Adrian grimaced as the overlords expressed their opinion of his species. He hoped he wasn't about to get blasted again...

"No! No!" Barp said. "Although it would be simple and enjoyable to eradicate the stink-beasts, we should instead take their credits to enhance our mighty wealth! That's why I've brought Adnan Zebra-"

"Adrian Zanfran."

"Silence, or I will destroy you!" The Supreme Editing Overlord glared at him, before turning back to his peers. "That's why I've brought A-drain Zanzibar here to help us understand how the insignificant and worthless humans think."

"Bah!" a blue overlord exclaimed. He banged his three-fingered fist on the table. "What qualifications does he have?"

"He is a freelance human, trained from birth to be a stink-beast!"

"He does look very human," a green female said. "He bears the same ape-like features and look of abject stupidity."

"Precisely!"

"Then tell us, stink-beast... How can we make your puny species buy our superior literature?"

"Um... Well... I... Maybe..."

"The human knows nothing! We should destroy him and feed his remains to a krakak swarm!"

"What about... holidays! People love to buy their friends and family books for special occasions!"

"Humans have holidays? But your species is so inferior and slovenly! Any further laziness would cause your wretched civilizations to collapse beneath their own worthlessness!"

"Tell us about these holidays," Barp commanded.

"Well... There's Christmas."

"I've heard of this 'Christmas'," the blue overlord said. "Humans believe that a grossly fat stink-beast wearing red fur travels across the stars, distributing gifts on the basis of a moronic system of binary morality!"

"I see..." Barp Sek Bul's eyes glimmered. "This fat human could become an important customer... Adriax, do you know him?"

"No, I... He doesn't even..."

"Then what good are you?"

"But... Wait!" Adrian shrieked, as the overlord reached under the table. "What about... about... birthdays?"

"Birthdays?"

"Yes! Christmas only happens once a year, but stink-beasts... I mean, we... all have birthdays at different times! If people bought your books as birthday presents, it'd give you more sales every day!"

"What are these 'birthdays'?" the green female asked.

"Each year we celebrate the date we were born on. We have parties, and people give us presents."

"And how do you earn these gifts?"

"By... Well, by getting older, I suppose."

"Preposterous!
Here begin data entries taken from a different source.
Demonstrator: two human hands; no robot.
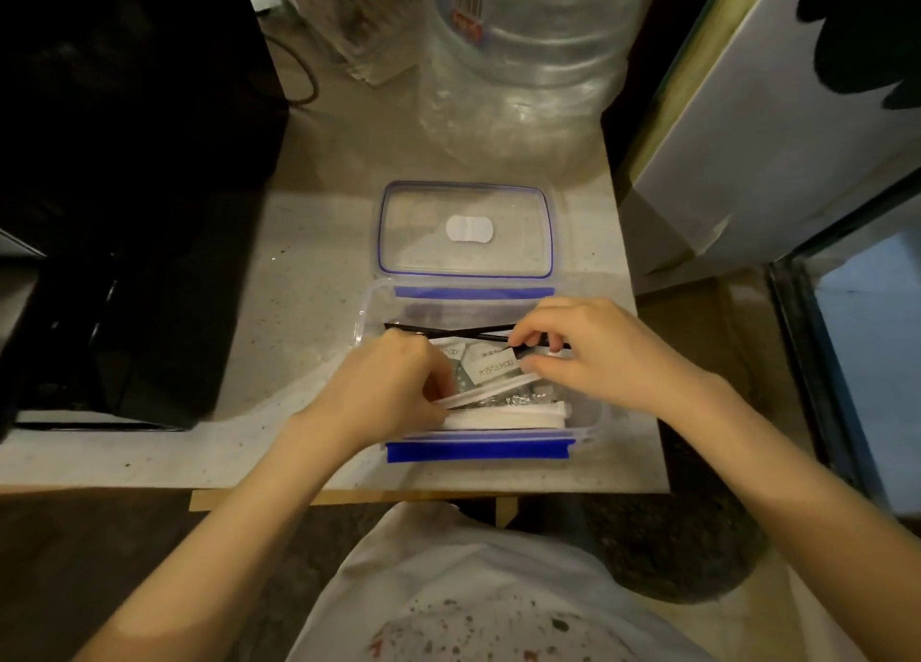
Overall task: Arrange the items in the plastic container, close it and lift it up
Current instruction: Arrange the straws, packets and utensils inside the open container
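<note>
Left hand (pixel 393 387) pinches a white strip (pixel 491 390); right hand (pixel 588 352) pinches a black stick (pixel 448 335) at twelve o'clock, which could jam the lid (pixel 466 230).

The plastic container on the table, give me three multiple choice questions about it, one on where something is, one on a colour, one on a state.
1. Where is the lid?
A. On the table just beyond the plastic container
B. Clipped onto it
C. On the person's lap

2. What colour are the lid's seal and the clips?
A. Red
B. Blue
C. Green

3. What state is the container in?
A. Shut and lifted
B. Empty
C. Open, with both hands in it

Answers:
1. A, the lid lies flat on the table at the container's far side.
2. B, the seal line and both long clips show blue.
3. C, the left hand and right hand reach among the white packets and black sticks inside.
</note>
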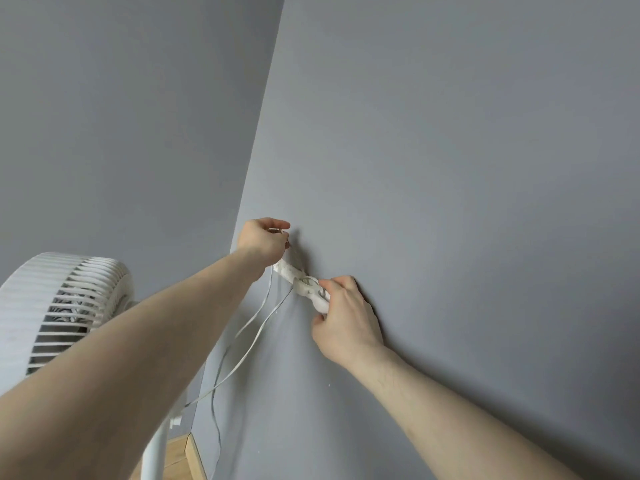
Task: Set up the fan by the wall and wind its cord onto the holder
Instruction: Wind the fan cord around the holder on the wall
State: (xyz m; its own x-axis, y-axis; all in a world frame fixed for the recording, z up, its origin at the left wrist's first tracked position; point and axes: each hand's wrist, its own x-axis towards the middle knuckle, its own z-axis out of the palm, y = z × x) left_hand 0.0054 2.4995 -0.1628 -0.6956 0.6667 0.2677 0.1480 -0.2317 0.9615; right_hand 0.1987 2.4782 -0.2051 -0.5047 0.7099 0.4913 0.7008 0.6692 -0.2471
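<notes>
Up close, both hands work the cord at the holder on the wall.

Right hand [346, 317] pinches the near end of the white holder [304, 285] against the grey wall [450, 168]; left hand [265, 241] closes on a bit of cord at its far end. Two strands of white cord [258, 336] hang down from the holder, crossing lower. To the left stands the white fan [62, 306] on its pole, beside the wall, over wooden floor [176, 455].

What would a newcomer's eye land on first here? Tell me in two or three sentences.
First, the two bare arms reaching to the grey wall, where the left hand and right hand work at a white cord holder. Next, the white fan at lower left, its thin cord hanging in loops below the holder.
</notes>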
You earn presents simply because you haven't been disintegrated yet?"

"Humans must be even punier than we imagined," Barp said, "if surviving for another year is treated as an achievement worthy of reward. No matter! We can turn this stupid stink-beast tradition to our advantage! Adrum, what books would members of your pathetic species buy for these birthdays?"

"Oh... Well... It depends... I mean..."

"The stink-beast is procrastinating!" the green female cried. "He's trying to keep his sniveling species' birthday secrets from us! We should torture the truth from his puny mind with lasers and gwilax beasts!"

"No!" Barp said. "I believe his inferior human intellect is merely incapable of providing the information we desire in a timely fashion! Remember that he lacks the mighty mental powers of a Rylattu!"

"Ah, yes..."

"We are indeed mighty!" another overlord added.

"We shall give Adrunk a chance to avoid disintegration," Barp continued. "He will be given access to a terminal, and produce an information package on the nature of human birthdays. Then we can begin our mighty plan of ultimate publishing doom, by targeting these celebrations."

"That's kind of a broad subject," Adrian said. "I-"

"Shut your stink-hole, human! You will do as you've been commanded or I will have you incinerated!"

"Oh... Yes, sir... I mean... Yes, overlord."

A few moments later, Adrian found himself deposited before a terminal's holographic screen. He worked its keyboard with his tentacles' suckers, researching the rather broad and overwhelming subject of human birthdays whilst wondering why he'd ever applied for this job in the first place.